### Collected material
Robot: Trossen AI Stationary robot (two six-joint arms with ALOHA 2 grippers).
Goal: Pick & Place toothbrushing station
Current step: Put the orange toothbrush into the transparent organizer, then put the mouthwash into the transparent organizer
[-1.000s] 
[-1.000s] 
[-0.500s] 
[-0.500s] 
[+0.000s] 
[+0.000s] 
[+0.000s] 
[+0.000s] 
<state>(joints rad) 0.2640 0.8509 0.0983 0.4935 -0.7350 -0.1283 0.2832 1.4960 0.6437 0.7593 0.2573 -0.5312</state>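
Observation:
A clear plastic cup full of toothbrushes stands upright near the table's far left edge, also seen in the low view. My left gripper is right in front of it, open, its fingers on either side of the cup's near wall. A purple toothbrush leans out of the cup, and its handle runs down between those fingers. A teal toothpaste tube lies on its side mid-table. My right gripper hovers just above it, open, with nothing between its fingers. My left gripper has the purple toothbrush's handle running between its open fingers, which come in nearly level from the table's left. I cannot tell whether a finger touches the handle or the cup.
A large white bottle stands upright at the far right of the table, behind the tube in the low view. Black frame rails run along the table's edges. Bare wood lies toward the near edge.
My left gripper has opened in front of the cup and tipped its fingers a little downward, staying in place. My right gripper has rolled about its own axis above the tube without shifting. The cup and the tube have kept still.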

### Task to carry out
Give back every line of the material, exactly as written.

### Exercise result
Robot: Trossen AI Stationary robot (two six-joint arms with ALOHA 2 grippers).
Goal: Pick & Place toothbrushing station
Current step: Put the orange toothbrush into the transparent organizer, then put the mouthwash into the transparent organizer
[-1.000s] 
[-1.000s] 
[-0.500s] 
[-0.500s] 
[+0.000s] 
[+0.000s] 
[+0.000s] 
[+0.000s] 
<state>(joints rad) 0.2640 0.8509 0.0983 0.4935 -0.7350 -0.1283 0.2832 1.4960 0.6437 0.7593 0.2573 -0.5312</state>
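Observation:
A clear plastic cup full of toothbrushes stands upright near the table's far left edge, also seen in the low view. My left gripper is right in front of it, open, its fingers on either side of the cup's near wall. A purple toothbrush leans out of the cup, and its handle runs down between those fingers. A teal toothpaste tube lies on its side mid-table. My right gripper hovers just above it, open, with nothing between its fingers. My left gripper has the purple toothbrush's handle running between its open fingers, which come in nearly level from the table's left. I cannot tell whether a finger touches the handle or the cup.
A large white bottle stands upright at the far right of the table, behind the tube in the low view. Black frame rails run along the table's edges. Bare wood lies toward the near edge.
My left gripper has opened in front of the cup and tipped its fingers a little downward, staying in place. My right gripper has rolled about its own axis above the tube without shifting. The cup and the tube have kept still.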

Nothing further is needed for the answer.